What this task involves: The data below is to be returned in full and exactly.

=== Given data ===

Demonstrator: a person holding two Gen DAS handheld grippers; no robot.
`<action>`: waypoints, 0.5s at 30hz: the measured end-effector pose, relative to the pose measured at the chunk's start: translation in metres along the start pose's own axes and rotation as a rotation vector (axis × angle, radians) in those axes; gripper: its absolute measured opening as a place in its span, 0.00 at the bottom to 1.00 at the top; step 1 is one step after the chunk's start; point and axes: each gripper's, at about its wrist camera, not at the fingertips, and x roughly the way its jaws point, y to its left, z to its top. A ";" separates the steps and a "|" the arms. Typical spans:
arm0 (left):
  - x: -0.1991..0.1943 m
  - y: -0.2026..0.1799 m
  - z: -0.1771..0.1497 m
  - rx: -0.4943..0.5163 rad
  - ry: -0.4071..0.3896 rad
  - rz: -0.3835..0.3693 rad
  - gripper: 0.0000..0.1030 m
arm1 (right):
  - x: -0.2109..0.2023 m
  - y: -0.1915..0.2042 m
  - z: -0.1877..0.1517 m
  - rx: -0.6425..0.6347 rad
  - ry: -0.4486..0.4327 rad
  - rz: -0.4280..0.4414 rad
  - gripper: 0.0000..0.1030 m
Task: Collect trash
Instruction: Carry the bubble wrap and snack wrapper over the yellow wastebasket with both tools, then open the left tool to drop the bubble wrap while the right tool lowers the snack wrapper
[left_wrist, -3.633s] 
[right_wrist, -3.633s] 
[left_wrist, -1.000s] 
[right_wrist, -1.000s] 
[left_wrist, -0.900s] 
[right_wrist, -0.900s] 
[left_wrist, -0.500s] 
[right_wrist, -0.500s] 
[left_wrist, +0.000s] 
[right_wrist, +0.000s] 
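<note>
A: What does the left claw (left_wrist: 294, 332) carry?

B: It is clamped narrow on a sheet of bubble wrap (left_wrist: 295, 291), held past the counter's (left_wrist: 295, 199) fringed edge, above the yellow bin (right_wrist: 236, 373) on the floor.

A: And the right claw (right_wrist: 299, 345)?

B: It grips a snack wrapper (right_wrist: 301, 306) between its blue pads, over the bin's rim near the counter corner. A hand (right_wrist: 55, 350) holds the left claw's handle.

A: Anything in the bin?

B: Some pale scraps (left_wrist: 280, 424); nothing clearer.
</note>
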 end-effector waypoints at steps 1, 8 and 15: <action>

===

Exercise result:
Demonstrator: a person holding two Gen DAS handheld grippers; no robot.
`<action>`: waypoints, 0.5s at 30hz: the measured end-effector pose, relative to the pose measured at the chunk's start: translation in metres along the start pose's own axes and rotation as a rotation vector (axis × angle, radians) in those axes; gripper: its absolute measured opening as a place in its span, 0.00 at the bottom to 1.00 at the top; step 1 is one step after the chunk's start; point and axes: each gripper's, at about its wrist camera, not at the fingertips, and x roughly the way its jaws point, y to its left, z to its top. A ";" separates the steps and a "|" the arms. Typical spans:
arm0 (left):
  - x: -0.1991..0.1943 m
  - y: -0.2026..0.1799 m
  - z: -0.1771..0.1497 m
  - rx: -0.4943..0.5163 rad
  - ry: -0.4071..0.3896 rad
  - rz: -0.3835..0.3693 rad
  - gripper: 0.0000..0.1030 m
arm1 (right):
  - x: -0.2109..0.2023 m
  - y: -0.1915..0.2042 m
  - z: -0.1877..0.1517 m
  - rx: -0.6425..0.6347 rad
  - ry: -0.4486..0.4327 rad
  - rz: -0.4280..0.4414 rad
  - gripper: 0.0000..0.1030 m
Task: Collect trash
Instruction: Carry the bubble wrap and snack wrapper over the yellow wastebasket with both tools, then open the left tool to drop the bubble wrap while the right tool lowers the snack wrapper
[left_wrist, -3.633s] 
[right_wrist, -3.633s] 
[left_wrist, -1.000s] 
[right_wrist, -1.000s] 
[left_wrist, -0.900s] 
[right_wrist, -0.900s] 
[left_wrist, -0.500s] 
[right_wrist, -0.500s] 
[left_wrist, +0.000s] 
[right_wrist, +0.000s] 
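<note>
A: What does the left claw (left_wrist: 294, 332) carry?

B: It is clamped narrow on a sheet of bubble wrap (left_wrist: 295, 291), held past the counter's (left_wrist: 295, 199) fringed edge, above the yellow bin (right_wrist: 236, 373) on the floor.

A: And the right claw (right_wrist: 299, 345)?

B: It grips a snack wrapper (right_wrist: 301, 306) between its blue pads, over the bin's rim near the counter corner. A hand (right_wrist: 55, 350) holds the left claw's handle.

A: Anything in the bin?

B: Some pale scraps (left_wrist: 280, 424); nothing clearer.
</note>
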 end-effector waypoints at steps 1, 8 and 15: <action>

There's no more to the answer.